Koronawirus: GCHQ rozpoczyna wojnę z rosyjską propagandą antyszczepionkową
Sponsorowane przez państwo kampanie dezinformacyjne są blokowane, a agenci zablokowani na swoich kontach

Obrazy Getty
Brytyjscy agenci wywiadu podobno używają technik opracowanych w celu wyeliminowania propagandy terrorystycznej, aby zapobiec rozprzestrzenianiu się rosyjskiej dezinformacji antyszczepionkowej.
Jest to najnowsze posunięcie cyberagentów w celu przeciwdziałania aktywności związanej z Moskwą, której celem jest wykorzystanie pandemii w celu podważenia Zachodu i wzmocnienia rosyjskich interesów. Czasy raporty.
W zeszłym miesiącu pojawiły się doniesienia, że konta w mediach społecznościowych prowadzone z Rosji rozpowszechniały fałszywe wiadomości i obrazy, które sugerowały, że opracowana przez Uniwersytet Oksfordzki szczepionka Covid-19 może zamienić ludzi w małpy. Jeden państwowy kanał telewizyjny wyświetlał nawet zdjęcia premiera w garniturze Borisa Johnsona z włochatymi rysami szympansa, HuffPost raporty.
Kruchą podstawą tego naciąganego twierdzenia było to, że Oxford szczepionka wykorzystuje nieszkodliwy wirus występujący u szympansów do przenoszenia aktywnego składnika do układu odpornościowego człowieka.
Głównym motywem kampanii dezinformacyjnej są kwestie finansowe: Moskwa próbuje przekonać rządy do zakupu dwóch rosyjskich szczepionek, z których żadna nie zakończyła szeroko zakrojonych i rygorystycznych trójfazowych badań wymaganych w Europie i Stanach Zjednoczonych, podają wiadomości z Waszyngtonu. strona NPR .
The Times donosi, że GCHQ naciska, usuwając wrogie treści powiązane ze stanem i zakłócając operacje odpowiedzialnych za nie cyberaktorów, w tym szyfrując ich dane, aby nie mogli uzyskać do nich dostępu i blokując wzajemną komunikację.

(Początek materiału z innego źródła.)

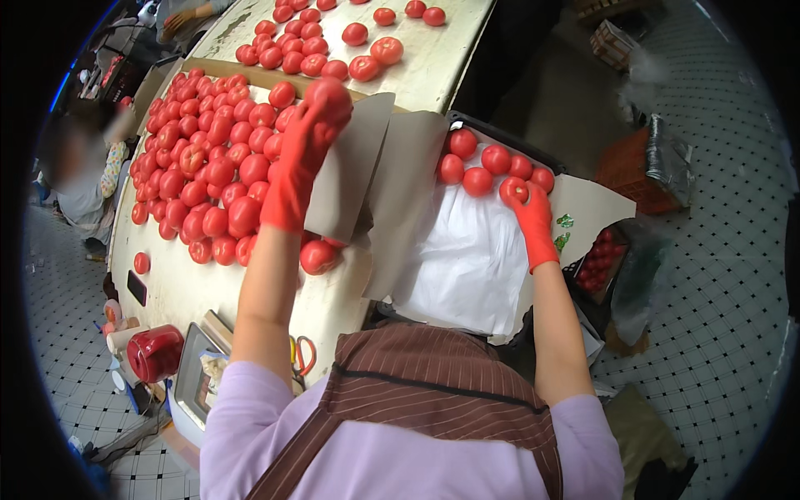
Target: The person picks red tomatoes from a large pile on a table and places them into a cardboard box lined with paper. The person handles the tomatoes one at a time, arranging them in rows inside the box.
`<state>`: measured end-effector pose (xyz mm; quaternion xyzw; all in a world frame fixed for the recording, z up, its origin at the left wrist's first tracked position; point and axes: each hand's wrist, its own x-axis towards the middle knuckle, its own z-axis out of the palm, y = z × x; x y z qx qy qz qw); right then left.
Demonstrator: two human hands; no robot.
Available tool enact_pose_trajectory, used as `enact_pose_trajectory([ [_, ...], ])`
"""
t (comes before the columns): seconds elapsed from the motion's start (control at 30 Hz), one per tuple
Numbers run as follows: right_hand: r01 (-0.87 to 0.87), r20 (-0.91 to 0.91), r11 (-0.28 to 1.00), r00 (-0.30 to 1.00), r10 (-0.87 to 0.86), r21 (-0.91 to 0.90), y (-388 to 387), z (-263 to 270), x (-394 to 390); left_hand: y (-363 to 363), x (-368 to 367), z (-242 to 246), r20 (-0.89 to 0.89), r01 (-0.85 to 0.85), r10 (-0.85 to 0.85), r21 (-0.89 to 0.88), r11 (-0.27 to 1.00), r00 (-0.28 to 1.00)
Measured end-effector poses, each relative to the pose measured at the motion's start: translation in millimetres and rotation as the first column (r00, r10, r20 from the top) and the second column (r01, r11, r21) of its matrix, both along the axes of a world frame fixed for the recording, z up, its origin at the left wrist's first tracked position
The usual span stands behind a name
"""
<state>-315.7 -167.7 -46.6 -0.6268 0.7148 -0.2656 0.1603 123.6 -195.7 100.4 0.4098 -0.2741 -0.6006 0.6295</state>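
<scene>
My left hand [307, 147], in a red glove, grips a tomato [329, 100] above the edge of a large spread of tomatoes [215, 169] on the cream table [337, 294]. On the right, my right hand [532, 212], also gloved in red, has its fingers around a tomato [513, 189] inside a crate [500, 137] lined with cardboard and white paper [465, 262]. Several other tomatoes [477, 181] rest at the crate's far end. Grey-brown cardboard flaps [403, 181] stand between the table's tomatoes and the crate.
More tomatoes [312, 47] lie beyond a cardboard strip [250, 74]. A phone [137, 288], red jar [155, 353], scale [194, 369] and scissors [305, 356] are at the left. Another crate of tomatoes [600, 262] sits low at the right. A person [84, 169] is at the far left.
</scene>
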Motion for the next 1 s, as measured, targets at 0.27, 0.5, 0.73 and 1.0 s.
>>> enact_pose_trajectory([
  [0.27, 0.043, -0.006, 0.995, 0.999, -0.043, 0.087, -3.0, -36.6, 15.1, -147.6, -2.3, -51.1, 0.412, -0.128, 0.01, 0.262, 0.957, 0.911],
  [0.5, -0.012, 0.791, 0.981, 0.594, -0.147, 0.192, 19.0, 9.9, 29.0, -19.9, -151.9, 10.0, 0.652, 0.482, -0.373, 0.015, 0.876, 0.659],
  [0.73, -0.211, 0.867, 0.969, 0.499, -0.004, 0.126, 20.5, 63.4, 65.1, 47.7, -195.2, -34.1, 0.539, 0.585, -0.477, -0.037, 0.81, 0.694],
  [1.0, -0.474, -0.207, 0.88, 0.865, 0.456, -0.041, -22.4, 19.4, 84.4, 63.6, -180.4, -30.8, -0.011, 0.459, -0.46, 0.089, 0.884, 0.888],
])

Downing Street uważa, że zwalczanie fałszywych informacji na temat szczepień ma wysoki priorytet, dodaje Reuters .
Ale środki zaradcze GCHQ są skierowane wyłącznie na dezinformację sponsorowaną przez państwo. Nie dostaniesz pozwolenia na ściganie maniaków, powiedział źródło rządowe The Times.
Ludzie mają prawo do mówienia bzdur w Internecie.